How did fugitive become a Canadian citizen? Authorities on both sides of border dropped ball, officer says

Gerald Su Go was wanted in a 26-year-old California murder.

A man’s apparent suicide in a Toronto jail the night the Supreme Court of Canada rejected his bid to avoid deportation to California closes the book on a 26-year-old murder case but leaves unanswered questions.

“The system failed on both sides (of the border),” Det. Michael Reilly of the Huntington Beach, Calif., police department, said Tuesday.

Born in the Philippines in 1956, Gerald Su Go moved to the U.S. in 1984 with his parents. They had a friend who lived next door to Elizabeth Hoffschneider in the coastal city, about 60 kilometres south of Los Angeles. On Nov. 15, 1984, the 38-year-old office manager was found in her bed severely beaten, stabbed and strangled. The case went unsolved.

In 1986, Su Go pleaded guilty to an attempted rape in Costa Mesa., Calif., and was sentenced to five years. But he fled before serving any time. An arrest warrant was issued in May 1987.   Police believe he returned to the Philippines before coming to Canada in 1991 where he worked at Home Depot, Sears and an animal hospital. It’s unclear what city he lived in. In 1995, he became a Canadian citizen using his real name and date of birth.

“How did this guy become a citizen when he was a wanted fugitive?” asked Reilly.  In October 2004, Su Go was picked up on the outstanding warrant at La Guardia Airport in New York after flying in from Montreal.   Police returned him to California and on May 14, 2005, he began serving his sentence 19 years after it was imposed. As a sex offender, he had to submit a DNA sample and palm print.

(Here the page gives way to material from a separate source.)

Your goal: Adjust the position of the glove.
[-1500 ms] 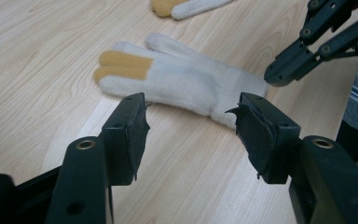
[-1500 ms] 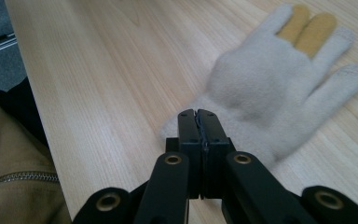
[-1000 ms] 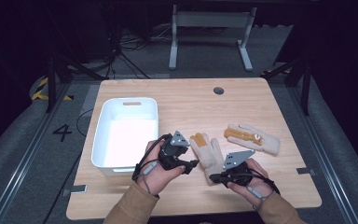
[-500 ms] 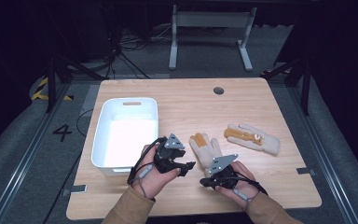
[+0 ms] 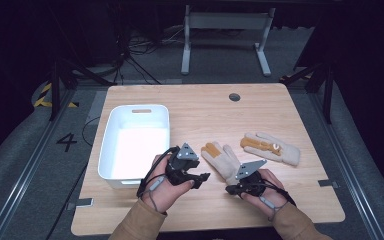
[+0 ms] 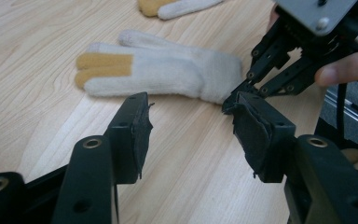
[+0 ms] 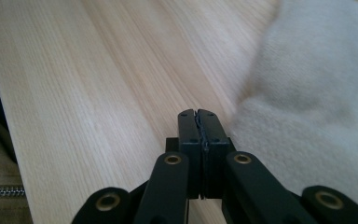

In May 2007, Su Go was released and deported to Canada. “Somebody from the United States should have notified Canadian authorities,” Reilly said.  Less than a month later, a California crime lab matched Su Go’s DNA profile to hair and fibres collected at Hoffschneider’s apartment. “The DNA technology caught up to him.” Reilly said.  The officer learned Su Go was gone. “We missed him by three and a half weeks.”  Reilly contacted the Toronto police fugitive squad which arrested Su Go on a murder warrant in Toronto’s north end on Oct. 25, 2007.

Last Thursday, the Supreme Court of Canada ended his quest to avoid deportation. That night, Su Go, 53, was found dead in the Toronto (Don) Jail. Suicide is suspected.

“There are lessons to be learned,” Reilly said of the case. “The ball got dropped somewhere along the line on both him becoming a citizen of your country and him flying back and forth and never being caught in all those years.”